◆ Exercise prompt: Below is some data. Retype exactly the lines starting at the one with "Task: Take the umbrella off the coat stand" and ending at the one with "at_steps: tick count".

[Saved entries]
────

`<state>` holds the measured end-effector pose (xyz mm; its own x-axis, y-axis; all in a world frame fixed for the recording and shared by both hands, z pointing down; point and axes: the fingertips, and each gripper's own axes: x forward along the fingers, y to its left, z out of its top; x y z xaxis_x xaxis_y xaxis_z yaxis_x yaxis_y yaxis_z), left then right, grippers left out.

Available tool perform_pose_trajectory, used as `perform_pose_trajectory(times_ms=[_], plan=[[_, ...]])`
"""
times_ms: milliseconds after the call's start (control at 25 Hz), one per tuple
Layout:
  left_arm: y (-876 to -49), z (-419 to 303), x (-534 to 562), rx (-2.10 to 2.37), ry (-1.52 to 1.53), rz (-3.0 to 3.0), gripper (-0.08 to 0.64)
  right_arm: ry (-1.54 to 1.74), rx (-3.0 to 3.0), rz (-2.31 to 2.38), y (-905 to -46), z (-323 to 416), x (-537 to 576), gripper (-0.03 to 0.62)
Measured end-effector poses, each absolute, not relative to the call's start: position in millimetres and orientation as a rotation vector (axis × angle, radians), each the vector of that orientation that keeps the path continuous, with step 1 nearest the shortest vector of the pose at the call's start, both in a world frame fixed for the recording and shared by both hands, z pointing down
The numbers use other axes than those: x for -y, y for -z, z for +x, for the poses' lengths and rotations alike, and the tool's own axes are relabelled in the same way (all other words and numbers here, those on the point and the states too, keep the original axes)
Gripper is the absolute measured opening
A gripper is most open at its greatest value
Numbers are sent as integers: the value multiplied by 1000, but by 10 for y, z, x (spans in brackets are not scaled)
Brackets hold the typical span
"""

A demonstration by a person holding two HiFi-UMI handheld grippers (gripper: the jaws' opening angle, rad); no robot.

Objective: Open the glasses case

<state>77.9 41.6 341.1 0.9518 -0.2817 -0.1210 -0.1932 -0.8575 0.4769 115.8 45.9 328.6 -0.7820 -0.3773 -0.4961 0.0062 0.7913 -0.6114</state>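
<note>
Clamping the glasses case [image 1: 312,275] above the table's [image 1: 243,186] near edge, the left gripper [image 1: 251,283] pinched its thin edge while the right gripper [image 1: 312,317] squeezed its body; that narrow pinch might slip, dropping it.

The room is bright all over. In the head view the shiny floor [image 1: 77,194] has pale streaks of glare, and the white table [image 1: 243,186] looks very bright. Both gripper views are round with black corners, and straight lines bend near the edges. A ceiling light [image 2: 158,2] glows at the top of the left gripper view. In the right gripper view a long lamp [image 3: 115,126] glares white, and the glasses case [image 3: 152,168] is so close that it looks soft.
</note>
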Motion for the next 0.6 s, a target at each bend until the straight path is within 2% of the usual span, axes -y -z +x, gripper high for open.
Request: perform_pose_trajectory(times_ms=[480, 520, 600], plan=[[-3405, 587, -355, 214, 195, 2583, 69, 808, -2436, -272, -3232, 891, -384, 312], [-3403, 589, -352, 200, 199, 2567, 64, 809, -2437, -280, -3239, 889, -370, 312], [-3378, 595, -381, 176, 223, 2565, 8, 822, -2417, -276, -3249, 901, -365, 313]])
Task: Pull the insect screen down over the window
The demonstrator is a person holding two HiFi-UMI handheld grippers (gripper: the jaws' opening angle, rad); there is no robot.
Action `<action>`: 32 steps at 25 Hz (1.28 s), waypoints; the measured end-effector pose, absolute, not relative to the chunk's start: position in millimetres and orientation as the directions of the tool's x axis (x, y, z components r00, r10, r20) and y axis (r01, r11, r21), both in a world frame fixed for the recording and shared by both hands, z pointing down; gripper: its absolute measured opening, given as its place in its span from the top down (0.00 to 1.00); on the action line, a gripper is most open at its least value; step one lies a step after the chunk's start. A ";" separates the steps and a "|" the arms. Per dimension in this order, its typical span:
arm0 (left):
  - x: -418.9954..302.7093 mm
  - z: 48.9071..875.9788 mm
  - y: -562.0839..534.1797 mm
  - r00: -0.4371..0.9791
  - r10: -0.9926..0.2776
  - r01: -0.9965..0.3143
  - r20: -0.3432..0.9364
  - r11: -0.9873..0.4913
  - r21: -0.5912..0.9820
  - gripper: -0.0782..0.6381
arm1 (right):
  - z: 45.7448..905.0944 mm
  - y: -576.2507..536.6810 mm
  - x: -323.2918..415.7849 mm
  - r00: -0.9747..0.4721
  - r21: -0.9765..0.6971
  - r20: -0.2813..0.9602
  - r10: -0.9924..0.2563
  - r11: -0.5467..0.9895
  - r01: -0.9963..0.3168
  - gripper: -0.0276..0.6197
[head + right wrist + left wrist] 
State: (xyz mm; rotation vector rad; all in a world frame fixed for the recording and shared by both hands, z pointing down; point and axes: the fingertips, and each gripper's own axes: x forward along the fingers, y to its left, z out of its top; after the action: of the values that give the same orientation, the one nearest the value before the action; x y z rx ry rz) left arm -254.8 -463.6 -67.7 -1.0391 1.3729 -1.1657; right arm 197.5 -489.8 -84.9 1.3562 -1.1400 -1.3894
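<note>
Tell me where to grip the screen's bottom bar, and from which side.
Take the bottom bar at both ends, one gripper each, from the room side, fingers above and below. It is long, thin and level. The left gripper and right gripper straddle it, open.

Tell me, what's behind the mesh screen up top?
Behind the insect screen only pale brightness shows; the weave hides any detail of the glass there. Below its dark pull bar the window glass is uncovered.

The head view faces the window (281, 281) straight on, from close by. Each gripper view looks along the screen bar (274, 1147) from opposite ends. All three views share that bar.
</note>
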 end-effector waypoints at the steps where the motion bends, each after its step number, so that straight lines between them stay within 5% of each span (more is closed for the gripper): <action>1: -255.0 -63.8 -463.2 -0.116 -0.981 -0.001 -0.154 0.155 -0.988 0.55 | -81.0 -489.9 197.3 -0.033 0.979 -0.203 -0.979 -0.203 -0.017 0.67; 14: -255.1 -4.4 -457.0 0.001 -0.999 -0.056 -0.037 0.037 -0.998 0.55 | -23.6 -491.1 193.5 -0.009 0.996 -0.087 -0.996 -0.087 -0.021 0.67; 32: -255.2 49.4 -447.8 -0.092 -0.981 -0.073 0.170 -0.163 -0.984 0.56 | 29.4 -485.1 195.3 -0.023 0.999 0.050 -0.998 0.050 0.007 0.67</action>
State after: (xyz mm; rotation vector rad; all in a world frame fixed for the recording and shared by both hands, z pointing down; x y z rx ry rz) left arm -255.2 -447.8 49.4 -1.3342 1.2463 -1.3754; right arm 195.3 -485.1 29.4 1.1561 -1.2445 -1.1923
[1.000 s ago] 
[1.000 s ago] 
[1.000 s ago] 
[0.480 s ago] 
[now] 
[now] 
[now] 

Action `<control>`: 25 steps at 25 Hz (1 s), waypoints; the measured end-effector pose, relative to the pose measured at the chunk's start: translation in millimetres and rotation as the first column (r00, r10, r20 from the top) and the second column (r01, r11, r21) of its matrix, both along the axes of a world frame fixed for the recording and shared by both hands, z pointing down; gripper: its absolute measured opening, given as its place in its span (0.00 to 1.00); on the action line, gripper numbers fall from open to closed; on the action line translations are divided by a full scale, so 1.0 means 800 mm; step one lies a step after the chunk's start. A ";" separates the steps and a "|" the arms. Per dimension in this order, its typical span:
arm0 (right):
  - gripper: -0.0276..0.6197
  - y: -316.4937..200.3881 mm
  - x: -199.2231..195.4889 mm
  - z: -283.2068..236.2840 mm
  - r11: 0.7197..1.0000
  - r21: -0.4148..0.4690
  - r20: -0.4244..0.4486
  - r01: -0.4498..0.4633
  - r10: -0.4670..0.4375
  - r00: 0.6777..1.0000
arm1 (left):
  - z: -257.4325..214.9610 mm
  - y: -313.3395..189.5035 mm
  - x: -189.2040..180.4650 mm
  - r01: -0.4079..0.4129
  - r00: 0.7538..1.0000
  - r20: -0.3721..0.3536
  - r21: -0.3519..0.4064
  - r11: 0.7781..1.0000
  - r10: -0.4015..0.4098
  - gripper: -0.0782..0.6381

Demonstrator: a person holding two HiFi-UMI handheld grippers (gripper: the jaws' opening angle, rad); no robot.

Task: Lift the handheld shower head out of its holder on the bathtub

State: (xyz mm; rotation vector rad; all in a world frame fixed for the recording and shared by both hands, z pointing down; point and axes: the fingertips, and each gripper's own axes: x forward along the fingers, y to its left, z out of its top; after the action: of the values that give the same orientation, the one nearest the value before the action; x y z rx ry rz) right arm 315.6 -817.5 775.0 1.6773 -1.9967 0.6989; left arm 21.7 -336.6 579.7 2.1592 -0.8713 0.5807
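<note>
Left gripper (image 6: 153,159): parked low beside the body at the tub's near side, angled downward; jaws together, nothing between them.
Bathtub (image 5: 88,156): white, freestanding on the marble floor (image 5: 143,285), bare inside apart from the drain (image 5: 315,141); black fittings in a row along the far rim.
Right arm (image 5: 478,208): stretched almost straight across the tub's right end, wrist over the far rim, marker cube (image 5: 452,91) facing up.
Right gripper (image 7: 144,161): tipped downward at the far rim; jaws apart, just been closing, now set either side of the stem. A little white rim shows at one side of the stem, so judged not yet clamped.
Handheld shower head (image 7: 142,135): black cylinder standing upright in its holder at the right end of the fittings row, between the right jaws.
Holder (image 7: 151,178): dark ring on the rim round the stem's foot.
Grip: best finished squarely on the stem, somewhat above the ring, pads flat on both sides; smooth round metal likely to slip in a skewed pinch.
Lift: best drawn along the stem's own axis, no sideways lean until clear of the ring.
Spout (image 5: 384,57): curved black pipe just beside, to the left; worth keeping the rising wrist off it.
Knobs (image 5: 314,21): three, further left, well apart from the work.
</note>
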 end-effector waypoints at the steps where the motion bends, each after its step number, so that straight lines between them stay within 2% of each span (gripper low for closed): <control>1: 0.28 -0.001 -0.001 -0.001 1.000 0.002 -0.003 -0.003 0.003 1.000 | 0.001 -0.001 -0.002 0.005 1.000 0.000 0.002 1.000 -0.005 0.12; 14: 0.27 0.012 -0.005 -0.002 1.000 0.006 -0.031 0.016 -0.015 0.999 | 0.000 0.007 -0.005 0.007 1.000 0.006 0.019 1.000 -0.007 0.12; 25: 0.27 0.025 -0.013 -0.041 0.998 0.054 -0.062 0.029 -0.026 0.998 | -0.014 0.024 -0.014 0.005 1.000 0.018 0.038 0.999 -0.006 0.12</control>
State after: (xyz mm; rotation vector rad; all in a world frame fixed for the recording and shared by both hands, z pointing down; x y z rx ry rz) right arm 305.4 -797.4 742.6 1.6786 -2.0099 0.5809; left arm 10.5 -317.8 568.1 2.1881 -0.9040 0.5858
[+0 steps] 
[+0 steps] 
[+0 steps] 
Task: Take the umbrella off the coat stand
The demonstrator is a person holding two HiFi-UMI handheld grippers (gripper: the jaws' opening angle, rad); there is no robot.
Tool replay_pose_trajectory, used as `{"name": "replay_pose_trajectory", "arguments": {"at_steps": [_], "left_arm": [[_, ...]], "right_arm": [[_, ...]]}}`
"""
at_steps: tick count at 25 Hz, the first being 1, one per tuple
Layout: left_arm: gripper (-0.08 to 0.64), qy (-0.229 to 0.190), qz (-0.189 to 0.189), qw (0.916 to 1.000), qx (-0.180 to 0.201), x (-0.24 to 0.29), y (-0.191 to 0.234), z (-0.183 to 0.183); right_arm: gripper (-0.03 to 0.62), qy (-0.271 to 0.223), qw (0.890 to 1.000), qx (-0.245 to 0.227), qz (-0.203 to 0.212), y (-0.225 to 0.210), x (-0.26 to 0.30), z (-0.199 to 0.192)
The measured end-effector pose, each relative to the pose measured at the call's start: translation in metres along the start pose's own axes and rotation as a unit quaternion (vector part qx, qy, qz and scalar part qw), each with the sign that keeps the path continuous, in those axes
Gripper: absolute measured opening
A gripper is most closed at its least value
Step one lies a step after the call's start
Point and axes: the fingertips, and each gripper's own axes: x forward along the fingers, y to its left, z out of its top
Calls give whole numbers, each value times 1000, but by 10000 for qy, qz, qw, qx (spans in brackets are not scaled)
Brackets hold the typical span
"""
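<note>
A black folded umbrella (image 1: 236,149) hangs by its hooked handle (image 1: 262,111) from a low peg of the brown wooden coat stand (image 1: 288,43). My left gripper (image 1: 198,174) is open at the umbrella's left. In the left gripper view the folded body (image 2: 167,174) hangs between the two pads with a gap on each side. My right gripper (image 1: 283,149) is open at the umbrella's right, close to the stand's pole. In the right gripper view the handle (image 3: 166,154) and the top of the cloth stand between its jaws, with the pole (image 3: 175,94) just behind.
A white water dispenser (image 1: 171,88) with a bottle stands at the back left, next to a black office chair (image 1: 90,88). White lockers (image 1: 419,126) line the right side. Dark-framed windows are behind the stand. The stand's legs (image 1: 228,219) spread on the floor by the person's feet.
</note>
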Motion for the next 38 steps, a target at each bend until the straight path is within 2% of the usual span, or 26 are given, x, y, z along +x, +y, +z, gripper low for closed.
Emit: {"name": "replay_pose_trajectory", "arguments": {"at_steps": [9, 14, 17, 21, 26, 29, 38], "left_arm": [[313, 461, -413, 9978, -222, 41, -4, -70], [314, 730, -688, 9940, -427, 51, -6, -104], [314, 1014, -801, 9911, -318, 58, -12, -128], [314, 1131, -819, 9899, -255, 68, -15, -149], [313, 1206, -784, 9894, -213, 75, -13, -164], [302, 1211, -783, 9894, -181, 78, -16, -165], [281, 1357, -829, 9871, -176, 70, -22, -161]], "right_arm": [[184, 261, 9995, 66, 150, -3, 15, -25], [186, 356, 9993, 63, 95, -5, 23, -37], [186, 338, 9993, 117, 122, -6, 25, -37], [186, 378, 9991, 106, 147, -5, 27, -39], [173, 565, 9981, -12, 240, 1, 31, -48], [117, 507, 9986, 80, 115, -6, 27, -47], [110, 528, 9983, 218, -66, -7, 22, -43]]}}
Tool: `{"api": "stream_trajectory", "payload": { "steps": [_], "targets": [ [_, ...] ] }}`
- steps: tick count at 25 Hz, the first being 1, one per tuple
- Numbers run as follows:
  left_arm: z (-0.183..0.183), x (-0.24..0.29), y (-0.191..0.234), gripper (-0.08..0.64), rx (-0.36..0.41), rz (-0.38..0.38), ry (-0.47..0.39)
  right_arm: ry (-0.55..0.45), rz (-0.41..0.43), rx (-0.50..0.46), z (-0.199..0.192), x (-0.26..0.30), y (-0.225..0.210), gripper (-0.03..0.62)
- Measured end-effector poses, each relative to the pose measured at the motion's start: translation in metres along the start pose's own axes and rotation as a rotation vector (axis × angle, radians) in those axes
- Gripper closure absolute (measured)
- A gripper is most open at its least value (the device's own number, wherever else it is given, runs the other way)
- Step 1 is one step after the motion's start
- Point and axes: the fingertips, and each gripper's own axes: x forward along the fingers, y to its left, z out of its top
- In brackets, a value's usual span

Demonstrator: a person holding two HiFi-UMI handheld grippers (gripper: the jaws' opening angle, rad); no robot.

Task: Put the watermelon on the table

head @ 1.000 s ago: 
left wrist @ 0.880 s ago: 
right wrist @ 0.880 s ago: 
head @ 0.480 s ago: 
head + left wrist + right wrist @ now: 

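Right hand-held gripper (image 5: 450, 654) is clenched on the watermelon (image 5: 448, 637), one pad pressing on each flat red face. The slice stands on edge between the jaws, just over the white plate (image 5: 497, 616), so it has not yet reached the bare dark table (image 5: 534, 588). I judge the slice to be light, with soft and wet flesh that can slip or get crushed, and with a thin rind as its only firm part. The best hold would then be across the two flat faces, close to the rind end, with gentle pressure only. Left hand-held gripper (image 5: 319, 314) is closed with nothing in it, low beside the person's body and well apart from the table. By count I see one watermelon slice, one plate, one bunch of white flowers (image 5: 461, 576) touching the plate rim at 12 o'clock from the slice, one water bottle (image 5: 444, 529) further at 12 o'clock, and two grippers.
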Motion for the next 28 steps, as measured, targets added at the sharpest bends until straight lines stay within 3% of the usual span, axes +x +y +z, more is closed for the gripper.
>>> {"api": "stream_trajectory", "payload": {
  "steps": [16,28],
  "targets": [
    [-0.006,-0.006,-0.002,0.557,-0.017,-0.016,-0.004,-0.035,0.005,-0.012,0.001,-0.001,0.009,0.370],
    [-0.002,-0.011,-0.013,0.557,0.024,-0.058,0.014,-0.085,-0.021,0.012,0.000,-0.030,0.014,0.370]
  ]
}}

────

◆ Result:
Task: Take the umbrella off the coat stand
The demonstrator is a person holding two HiFi-UMI handheld grippers (gripper: the jaws' opening angle, rad); there is no robot.
Tool replay_pose_trajectory, used as `{"name": "replay_pose_trajectory", "arguments": {"at_steps": [_], "left_arm": [[_, ...]], "right_arm": [[_, ...]]}}`
"""
at_steps: tick count at 25 Hz, the first being 1, one per tuple

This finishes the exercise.